--- TASK OBJECTIVE ---
With the pictures left out, copy the listing below exactly.
[[ MATERIAL PROVIDED, beginning ]]
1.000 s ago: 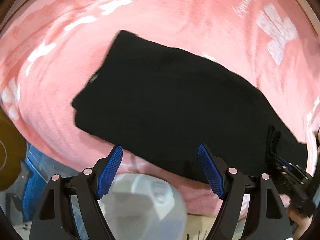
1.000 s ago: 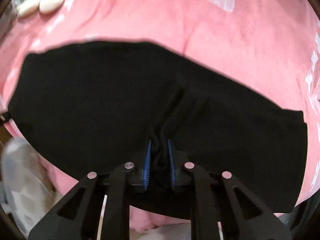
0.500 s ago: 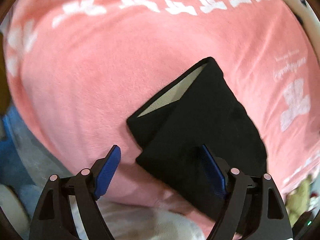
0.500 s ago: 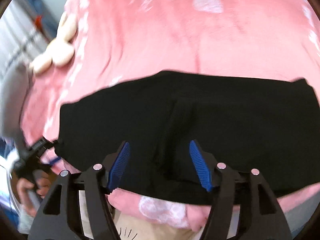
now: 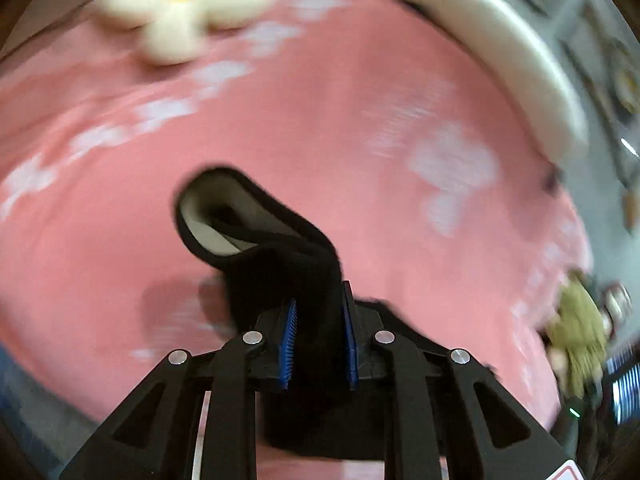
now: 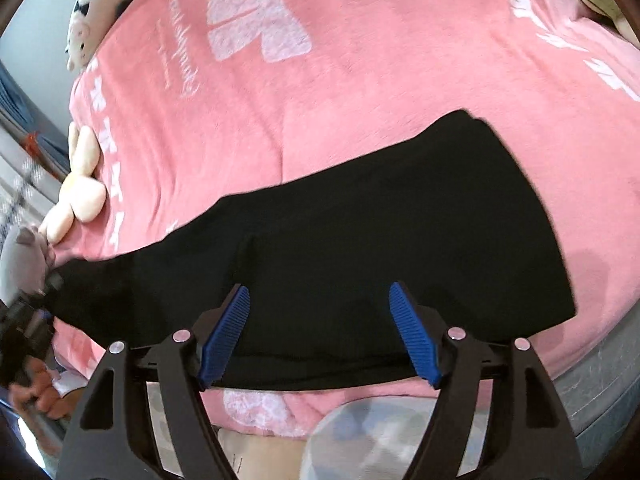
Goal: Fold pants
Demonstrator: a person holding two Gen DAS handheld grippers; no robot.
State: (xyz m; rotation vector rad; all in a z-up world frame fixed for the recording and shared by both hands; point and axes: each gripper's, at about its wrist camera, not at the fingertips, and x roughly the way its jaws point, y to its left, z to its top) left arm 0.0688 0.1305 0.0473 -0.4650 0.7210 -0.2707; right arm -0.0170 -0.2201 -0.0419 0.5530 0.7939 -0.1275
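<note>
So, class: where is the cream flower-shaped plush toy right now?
In the left wrist view, the cream flower-shaped plush toy lies upper left on the pink blanket, beyond the black pants.

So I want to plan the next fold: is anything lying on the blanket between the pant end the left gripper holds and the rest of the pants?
Nothing visible does: the left gripper pinches the black fabric pants, and only bare pink fleece blanket surrounds them.

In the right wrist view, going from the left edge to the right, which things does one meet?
left gripper on the pants' end → cream plush toy → black pants → bare pink blanket.
</note>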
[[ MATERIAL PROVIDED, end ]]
--- ANSWER SECTION ---
1.000 s ago: 
1.000 s ago: 
0.500 s ago: 
0.500 s ago: 
now: 
now: 
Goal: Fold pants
Demonstrator: a person holding two Gen DAS handheld grippers; no robot.
State: (xyz m; rotation vector rad; all in a z-up world frame fixed for the recording and shared by both hands; point and axes: each gripper's, at about its wrist camera, not at the fingertips, and x roughly the way its jaws point, y to its left, z to its top) left arm 0.0688 0.1305 0.0473 -0.4650 0.7210 -0.2707; right arm -0.0170 -0.2201 -0.0419 0.5530 0.7939 -0.1275
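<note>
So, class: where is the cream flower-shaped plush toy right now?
In the left wrist view, the cream flower-shaped plush toy lies upper left on the pink blanket, beyond the black pants.

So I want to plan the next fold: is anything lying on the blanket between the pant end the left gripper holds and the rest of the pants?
Nothing visible does: the left gripper pinches the black fabric pants, and only bare pink fleece blanket surrounds them.

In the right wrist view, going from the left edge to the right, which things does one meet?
left gripper on the pants' end → cream plush toy → black pants → bare pink blanket.
</note>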

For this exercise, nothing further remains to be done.